◆ WHAT YOU HAVE TO DO ◆
This exercise calls for every line of the data below with the string "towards" in it.
** Opening DATASET EXCERPTS block **
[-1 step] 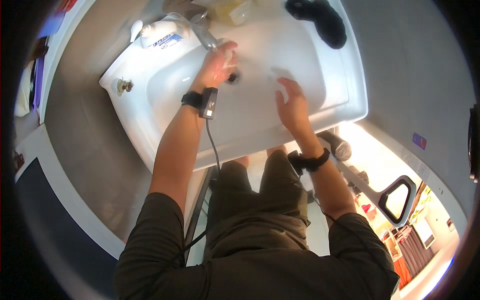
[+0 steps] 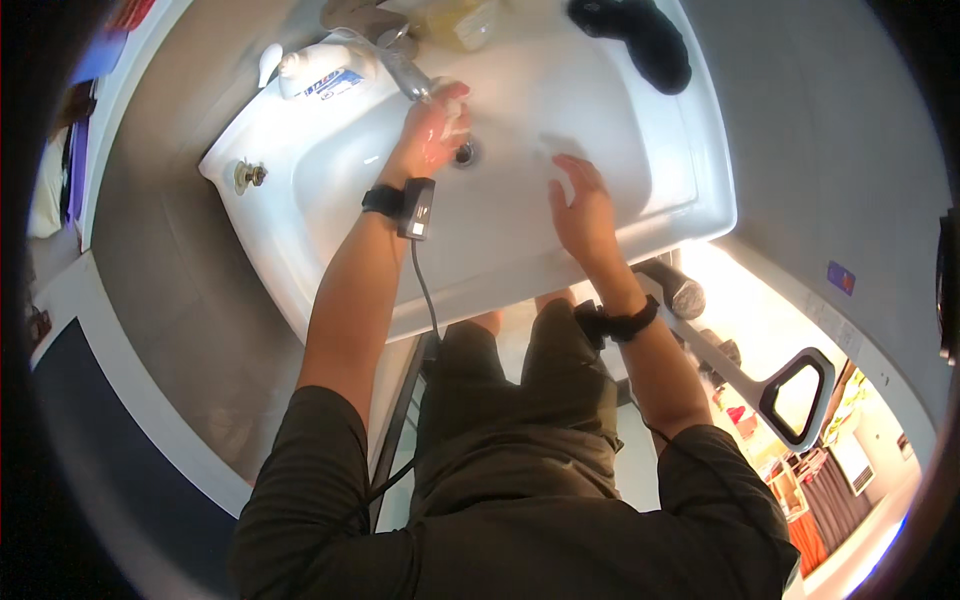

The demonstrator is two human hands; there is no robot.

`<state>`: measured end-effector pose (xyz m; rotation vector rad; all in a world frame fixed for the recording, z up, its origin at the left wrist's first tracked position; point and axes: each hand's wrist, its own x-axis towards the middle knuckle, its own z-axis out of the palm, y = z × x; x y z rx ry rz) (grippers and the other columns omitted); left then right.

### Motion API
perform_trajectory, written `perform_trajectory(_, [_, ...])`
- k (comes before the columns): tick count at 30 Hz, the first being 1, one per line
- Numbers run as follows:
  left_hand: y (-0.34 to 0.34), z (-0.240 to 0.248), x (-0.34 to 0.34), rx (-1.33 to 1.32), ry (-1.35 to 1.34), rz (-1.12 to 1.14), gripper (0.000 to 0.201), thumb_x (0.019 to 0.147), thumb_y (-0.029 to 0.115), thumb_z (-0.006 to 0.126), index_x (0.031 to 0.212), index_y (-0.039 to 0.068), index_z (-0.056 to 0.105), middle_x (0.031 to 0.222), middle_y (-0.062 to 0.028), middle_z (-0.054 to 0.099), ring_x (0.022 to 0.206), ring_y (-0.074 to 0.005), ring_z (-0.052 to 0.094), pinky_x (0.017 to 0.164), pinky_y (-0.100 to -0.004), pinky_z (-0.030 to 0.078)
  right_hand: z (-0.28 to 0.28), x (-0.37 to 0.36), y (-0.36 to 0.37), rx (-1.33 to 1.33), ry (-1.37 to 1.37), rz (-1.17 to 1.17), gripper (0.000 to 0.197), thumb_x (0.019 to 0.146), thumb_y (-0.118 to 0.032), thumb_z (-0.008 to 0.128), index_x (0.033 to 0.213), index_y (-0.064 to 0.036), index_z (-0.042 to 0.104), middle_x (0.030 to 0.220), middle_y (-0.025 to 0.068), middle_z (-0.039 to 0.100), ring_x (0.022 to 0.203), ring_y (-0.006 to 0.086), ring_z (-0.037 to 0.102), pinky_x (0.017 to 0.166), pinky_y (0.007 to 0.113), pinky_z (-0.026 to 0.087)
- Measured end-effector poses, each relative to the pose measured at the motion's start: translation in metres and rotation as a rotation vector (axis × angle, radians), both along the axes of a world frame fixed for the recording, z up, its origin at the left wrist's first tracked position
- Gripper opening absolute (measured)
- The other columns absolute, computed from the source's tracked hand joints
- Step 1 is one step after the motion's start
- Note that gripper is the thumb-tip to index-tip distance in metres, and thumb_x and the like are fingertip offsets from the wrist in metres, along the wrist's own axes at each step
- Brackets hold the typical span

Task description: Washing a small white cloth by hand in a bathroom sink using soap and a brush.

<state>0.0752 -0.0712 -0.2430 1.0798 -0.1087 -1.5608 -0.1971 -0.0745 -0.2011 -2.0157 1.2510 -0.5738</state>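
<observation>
My left hand (image 2: 430, 135) is under the end of the chrome tap (image 2: 407, 78) in the white sink (image 2: 510, 255), near the dark drain hole (image 2: 463, 153). Its skin looks wet, with a whitish patch of water or suds across the fingers, which are apart; I make out no solid object in it. Over the right side of the basin hovers my right hand (image 2: 585, 212), open, thumb apart from the fingers and nothing held. A black strap with a small box and cable circles my left wrist; another black strap is on my right wrist.
A white bottle (image 2: 320, 72) with a blue label lies at the sink's back left. Beyond the tap is a yellowish translucent bag-like item (image 2: 463, 22). A black, bunched dark item (image 2: 655, 50) rests on the back right rim. Right of me stands a grey-white handle (image 2: 797, 400).
</observation>
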Motion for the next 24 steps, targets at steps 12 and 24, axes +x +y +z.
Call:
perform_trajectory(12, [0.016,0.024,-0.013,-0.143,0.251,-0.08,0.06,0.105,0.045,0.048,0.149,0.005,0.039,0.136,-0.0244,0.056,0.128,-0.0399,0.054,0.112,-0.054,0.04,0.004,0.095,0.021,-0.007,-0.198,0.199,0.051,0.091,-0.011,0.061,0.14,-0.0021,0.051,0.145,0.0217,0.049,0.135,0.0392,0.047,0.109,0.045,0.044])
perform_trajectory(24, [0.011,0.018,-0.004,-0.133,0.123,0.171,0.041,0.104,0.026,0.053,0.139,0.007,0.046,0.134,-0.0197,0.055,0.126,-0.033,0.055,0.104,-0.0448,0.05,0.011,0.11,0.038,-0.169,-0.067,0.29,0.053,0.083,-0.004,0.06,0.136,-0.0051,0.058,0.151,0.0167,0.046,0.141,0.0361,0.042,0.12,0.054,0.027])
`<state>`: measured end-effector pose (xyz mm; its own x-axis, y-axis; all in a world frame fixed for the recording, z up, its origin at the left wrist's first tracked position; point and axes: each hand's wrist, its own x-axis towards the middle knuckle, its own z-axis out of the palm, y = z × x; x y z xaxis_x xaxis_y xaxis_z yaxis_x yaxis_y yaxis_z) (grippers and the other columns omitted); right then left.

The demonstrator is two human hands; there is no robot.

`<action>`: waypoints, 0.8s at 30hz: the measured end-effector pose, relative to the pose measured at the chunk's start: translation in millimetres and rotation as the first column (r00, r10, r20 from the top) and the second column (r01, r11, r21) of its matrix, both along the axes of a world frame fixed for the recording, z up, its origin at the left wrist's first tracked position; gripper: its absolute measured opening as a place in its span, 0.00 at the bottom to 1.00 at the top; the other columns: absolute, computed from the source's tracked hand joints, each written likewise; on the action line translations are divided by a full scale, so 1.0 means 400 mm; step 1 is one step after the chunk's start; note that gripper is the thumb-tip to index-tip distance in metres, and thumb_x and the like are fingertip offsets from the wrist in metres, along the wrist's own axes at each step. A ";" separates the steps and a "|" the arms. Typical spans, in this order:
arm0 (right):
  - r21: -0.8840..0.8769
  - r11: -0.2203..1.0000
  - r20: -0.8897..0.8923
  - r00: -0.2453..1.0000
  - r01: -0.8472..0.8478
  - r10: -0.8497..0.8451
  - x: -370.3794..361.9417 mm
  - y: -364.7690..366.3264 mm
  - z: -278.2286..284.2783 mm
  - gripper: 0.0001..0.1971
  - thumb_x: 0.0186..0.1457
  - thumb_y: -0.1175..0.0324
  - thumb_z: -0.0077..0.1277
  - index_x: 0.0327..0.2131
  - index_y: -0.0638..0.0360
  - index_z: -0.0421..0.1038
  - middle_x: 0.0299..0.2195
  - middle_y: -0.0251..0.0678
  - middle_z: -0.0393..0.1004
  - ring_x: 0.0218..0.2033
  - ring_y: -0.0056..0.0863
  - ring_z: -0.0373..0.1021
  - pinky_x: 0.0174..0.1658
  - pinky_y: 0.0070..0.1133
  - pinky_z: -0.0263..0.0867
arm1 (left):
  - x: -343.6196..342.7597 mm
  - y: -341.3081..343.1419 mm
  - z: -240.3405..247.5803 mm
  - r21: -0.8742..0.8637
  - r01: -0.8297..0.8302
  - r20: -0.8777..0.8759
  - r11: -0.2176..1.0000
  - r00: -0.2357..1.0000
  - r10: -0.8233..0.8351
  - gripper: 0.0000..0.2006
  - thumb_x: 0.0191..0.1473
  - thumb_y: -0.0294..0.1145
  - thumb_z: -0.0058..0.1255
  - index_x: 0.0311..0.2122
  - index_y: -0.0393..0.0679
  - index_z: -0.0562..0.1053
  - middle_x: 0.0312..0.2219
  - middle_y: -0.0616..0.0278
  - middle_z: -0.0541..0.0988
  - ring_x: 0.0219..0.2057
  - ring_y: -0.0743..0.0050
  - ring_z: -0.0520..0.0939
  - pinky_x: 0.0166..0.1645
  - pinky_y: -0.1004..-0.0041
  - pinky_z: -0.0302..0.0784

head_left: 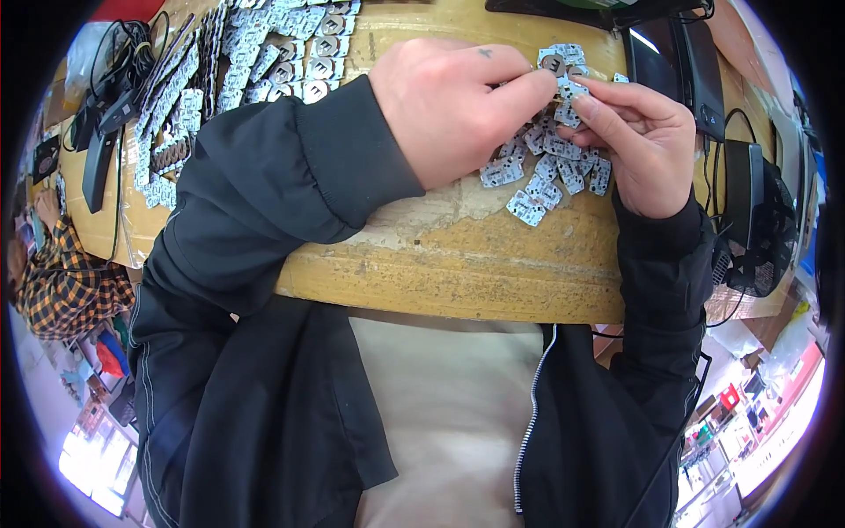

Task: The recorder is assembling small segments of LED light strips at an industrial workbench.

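Silvery small circuit boards [546, 172] lie in a loose heap on the worn yellow desk [458, 255], under both hands. Left hand [453, 110] and right hand [642, 145] meet above the heap, their fingers [537, 88] pinched together on one small board [568, 92]. More boards [282, 53] lie in rows at the far left.
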<state>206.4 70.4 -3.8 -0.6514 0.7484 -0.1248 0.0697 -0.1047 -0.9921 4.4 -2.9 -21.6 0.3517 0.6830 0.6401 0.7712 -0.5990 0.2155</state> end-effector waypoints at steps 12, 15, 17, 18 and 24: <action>-0.048 0.999 -0.011 1.000 -0.006 0.005 0.000 0.003 0.001 0.10 0.53 0.78 0.48 0.40 0.70 0.69 0.34 0.42 0.75 0.30 0.24 0.74 0.33 0.15 0.72 | -0.003 0.007 -0.008 -0.005 -0.022 0.047 1.000 0.999 0.022 0.11 0.37 0.27 0.51 0.32 0.44 0.71 0.20 0.67 0.72 0.20 0.68 0.77 0.21 0.72 0.73; -0.043 0.999 -0.006 1.000 0.002 -0.002 -0.003 0.000 -0.002 0.09 0.53 0.78 0.48 0.39 0.70 0.69 0.34 0.42 0.75 0.30 0.24 0.74 0.32 0.14 0.71 | -0.006 0.008 -0.008 0.017 -0.003 0.032 1.000 0.999 0.002 0.11 0.37 0.28 0.51 0.32 0.44 0.71 0.20 0.67 0.71 0.20 0.68 0.77 0.21 0.73 0.72; -0.029 1.000 -0.015 1.000 0.010 -0.011 -0.004 -0.002 -0.003 0.09 0.53 0.78 0.48 0.39 0.70 0.70 0.33 0.42 0.75 0.30 0.23 0.74 0.32 0.14 0.71 | -0.009 0.007 -0.004 0.042 0.024 -0.017 0.999 1.000 -0.024 0.10 0.37 0.28 0.51 0.31 0.45 0.71 0.20 0.68 0.71 0.19 0.69 0.76 0.21 0.73 0.72; -0.024 1.000 -0.010 1.000 0.011 -0.011 -0.004 -0.003 -0.003 0.09 0.53 0.78 0.48 0.39 0.70 0.70 0.33 0.42 0.75 0.30 0.23 0.74 0.32 0.14 0.71 | -0.007 0.007 -0.004 0.041 0.024 -0.015 0.999 1.000 -0.024 0.10 0.37 0.28 0.51 0.31 0.45 0.71 0.20 0.68 0.71 0.19 0.69 0.76 0.21 0.73 0.72; -0.100 0.995 -0.074 0.997 -0.015 0.007 0.006 0.013 0.001 0.12 0.55 0.78 0.46 0.43 0.71 0.67 0.36 0.42 0.74 0.32 0.23 0.73 0.36 0.14 0.71 | -0.014 -0.002 0.031 -0.162 0.072 0.109 0.984 0.992 -0.055 0.14 0.37 0.17 0.56 0.34 0.36 0.74 0.26 0.56 0.77 0.24 0.62 0.79 0.28 0.74 0.76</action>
<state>208.7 75.7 -3.4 -0.6698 0.7271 -0.1505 -0.0012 -0.2037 -0.9790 -1.4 -3.5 -9.3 0.3355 0.7609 0.5554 0.7007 -0.5956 0.3927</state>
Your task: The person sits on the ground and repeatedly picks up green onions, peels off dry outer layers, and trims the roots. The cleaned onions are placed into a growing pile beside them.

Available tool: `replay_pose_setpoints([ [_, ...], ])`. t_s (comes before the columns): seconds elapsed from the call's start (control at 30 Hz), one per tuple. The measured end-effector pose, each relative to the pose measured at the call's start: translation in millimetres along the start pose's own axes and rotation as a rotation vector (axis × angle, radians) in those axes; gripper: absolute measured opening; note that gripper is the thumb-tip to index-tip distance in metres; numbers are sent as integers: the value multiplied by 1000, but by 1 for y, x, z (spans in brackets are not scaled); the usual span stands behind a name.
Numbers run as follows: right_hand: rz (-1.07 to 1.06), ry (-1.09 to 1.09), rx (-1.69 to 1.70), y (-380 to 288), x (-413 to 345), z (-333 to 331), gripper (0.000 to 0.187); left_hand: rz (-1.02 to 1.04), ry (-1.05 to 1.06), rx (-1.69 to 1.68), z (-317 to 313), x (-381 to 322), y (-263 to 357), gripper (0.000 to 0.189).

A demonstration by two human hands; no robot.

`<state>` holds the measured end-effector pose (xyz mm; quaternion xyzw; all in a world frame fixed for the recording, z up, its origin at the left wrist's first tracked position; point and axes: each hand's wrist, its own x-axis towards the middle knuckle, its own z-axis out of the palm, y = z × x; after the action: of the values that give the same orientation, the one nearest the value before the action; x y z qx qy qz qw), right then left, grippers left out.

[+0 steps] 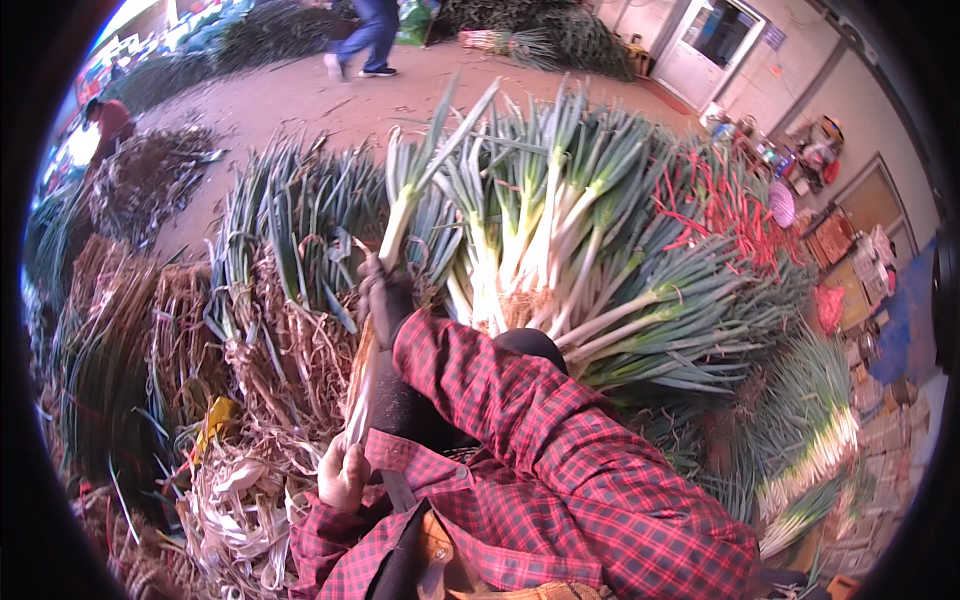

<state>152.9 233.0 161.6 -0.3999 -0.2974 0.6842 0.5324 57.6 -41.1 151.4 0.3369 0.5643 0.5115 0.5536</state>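
My right hand (388, 296), in a dark glove, is closed around a large green onion (399, 217) with its green leaves pointing away from me. Below it, my left hand (343, 474) pinches the lower end of a pale, yellowish papery sheath (361, 382). That sheath runs up to the right hand; whether it is still joined to the onion is hidden by the glove. To the right of the right hand lies a heap of white-stemmed green onions (551, 225). Untrimmed onions with dry brown leaves (277, 360) lie to the left.
A pile of stripped dry skins (240, 502) lies beside my left hand. Red ties (720, 195) drape over onions at the right, near a bundled stack (814, 457). A walking person's legs (369, 34) and another bent person (112, 124) appear farther off. A door (705, 52) stands behind.
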Motion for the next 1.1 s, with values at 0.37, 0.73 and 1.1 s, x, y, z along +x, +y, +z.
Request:
replay_pose_setpoints([
  [0.37, -215, 90, -330, -170, 232, -174, 15, -235, 880, 1298, -259, -54, 2, 57],
  [0.73, -219, 245, -2053, -102, 216, -353, 64, -161, 577, 640, -227, 150, -122, 50],
  [1.1, -395, 55, -1406, -123, 159, -312, 41, 31, 824, -149, -165, 226, -167, 27],
])
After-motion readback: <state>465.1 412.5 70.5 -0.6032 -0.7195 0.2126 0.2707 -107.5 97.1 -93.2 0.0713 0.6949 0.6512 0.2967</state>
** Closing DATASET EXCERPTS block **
◆ EXERCISE RESPONSE ◆
`<state>`: measured end-effector pose (xyz m; rotation vector rad; all in a world frame fixed for the recording, z up, its origin at the left wrist's first tracked position; point and axes: each hand's wrist, its own x-axis towards the middle knuckle, its own z-axis out of the palm, y = z × x; x y z rx ry rz) (grippers and the other columns omitted); left then right.
`<state>`: measured end-effector pose (xyz mm; its own x-axis, y-axis; all in a world frame fixed for the recording, z up, its origin at the left wrist's first tracked position; point and axes: each hand's wrist, its own x-axis towards the middle knuckle, its own z-axis out of the palm, y = z × x; x y z xaxis_x xaxis_y xaxis_z yaxis_x yaxis_y yaxis_z) (grippers and the other columns omitted); right then left.
`<state>` holds the measured end-effector pose (xyz mm; quaternion xyzw; all in a world frame fixed for the recording, z up, its origin at the left wrist's first tracked position; point and axes: each hand's wrist, its own x-axis towards the middle knuckle, its own z-axis out of the palm, y = z × x; after the action: of the values that give the same orientation, the one nearest the value before the action; x y z qx qy qz qw), right then left, grippers left out.

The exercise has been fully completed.